C'est une histoire qui commence mal et se termine par « il était une fois ». C'est l'histoire du printemps 2020, de ce temps hors du temps qui a figé la France dans son grand confinement. C'est l'histoire de quelques femmes assommées par l'annonce de cet enfermement collectif et pourtant solitaire, par la peur de l'agenda vide, par l'angoisse d'un monde qui s'écroule et d'un mal qui circule.
C'est bientôt un livre pour retrouver leurs paroles et leurs images, leurs doutes et leurs espoirs, leurs mots « intimes et en même temps engagés ».
Pour clore le mois de mars consacré aux droits des femmes à Rennes, l'association Femmes Entre Elles partageait dimanche après-midi par écran interposé « il était une fois le premier confinement » un projet d'écriture initié voilà un an pour « garder le lien » entre les adhérentes.
D'ordinaire, l'association Femmes Entre Elles (elles ont coutume de s'appeler les FEE ou peut-être les fées) s'inscrit chaque année dans la programmation de Rennes Métropole en organisant la venue d'une invitée. En cette année particulière, elles avaient choisi de se livrer plus intimement. « C'est nous - ont-elles prévenu – qui nous exprimons, qui nous mettons sur le devant de la scène grâce à l'atelier d'écriture mis en place durant le premier confinement. »
Association de femmes lesbiennes dont la vocation est « de créer de la convivialité et d'éviter l'isolement » mais aussi de « donner de la visibilité à l'identité lesbienne dans un programme d'activités culturelles et militantes », FEE s’enorgueillit d'avoir été au printemps 2020 « une des premières associations réactives » en proposant des activités à distance. Apéros virtuels, permanence téléphonique, ateliers de lecture... tout a été pensé pour maintenir le lien, jusqu'à un atelier d'écriture qui a vu le jour à ce moment-là et pour lequel une quinzaine de femmes se sont montrées assidues.
Comme « un mouvement de résistance »
De semaine en semaine, alors que les agendas de ces femmes actives restaient fermés et que le télé-travail n'offrait qu'un « sentiment de vide », des textes ont pu être élaborés et partagés . « On regardait les informations d'un œil étonné – se souvient Véronique, l'animatrice de l'atelier – quelque chose était en train de se passer et je pensais qu'on allait vivre une expérience extraordinaire. L'atelier sur zoom est né comme un moyen de continuer à se voir, à échanger sur nos sentiments, nos mouvements d'humeur, nos envies. »

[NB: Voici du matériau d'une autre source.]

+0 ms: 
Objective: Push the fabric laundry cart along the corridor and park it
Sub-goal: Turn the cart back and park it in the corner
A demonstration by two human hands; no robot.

Pour elle et ses amies, confinées du nord au sud du département d'Ille-et-Vilaine, voire plus éloignées encore, cet atelier est comme « un mouvement de résistance ». Les textes aujourd'hui partagés et bientôt édités dans un livre à paraître prochainement disent les rêves, les solitudes, les colères aussi parfois. « Il nous faut réinventer le combat - écrit ainsi Béatrice se souvenant d'un autre printemps, en 1968 – est-ce que nous allons nous battre contre l'argent, le pouvoir, la misère morale et intellectuelle qui nous entoure mondialement ? Il est là notre confinement journalier hors pandémie ; est-ce que volonté, courage et responsabilité de chacun vont éclore de ce temps ? »
Des mots qui disent aussi la solidarité, celle du groupe et celle de la société découvrant « ces femmes merveilles » devenues indispensables, ces « fées du quotidien » bienveillantes, nourricières, soignantes, etc.
A l'heure de la sortie du confinement, les mots disent encore les espoirs d'une vie tout autre sans attestation pour « faire craquer la chrysalide » ou se « coucher dans un fatras d'herbes hautes et de fleurs sauvages » au-delà du kilomètre autorisé. Une vie nouvelle, fondée sur de meilleures bases. « Il ne faut pas que j'oublie de continuer à faire des bouquets avec les fleurs des champs – écrit Florence – il ne faut pas que j'oublie d'apprendre les noms des arbres et celui des oiseaux » ; comme une nostalgie de cette vie certes confinée mais finalement tournée vers l'essentiel : le silence et la paix intérieure. Une paix qui n'aurait peut-être pas été possible pour ces femmes sans le lien virtuel offert par l'association.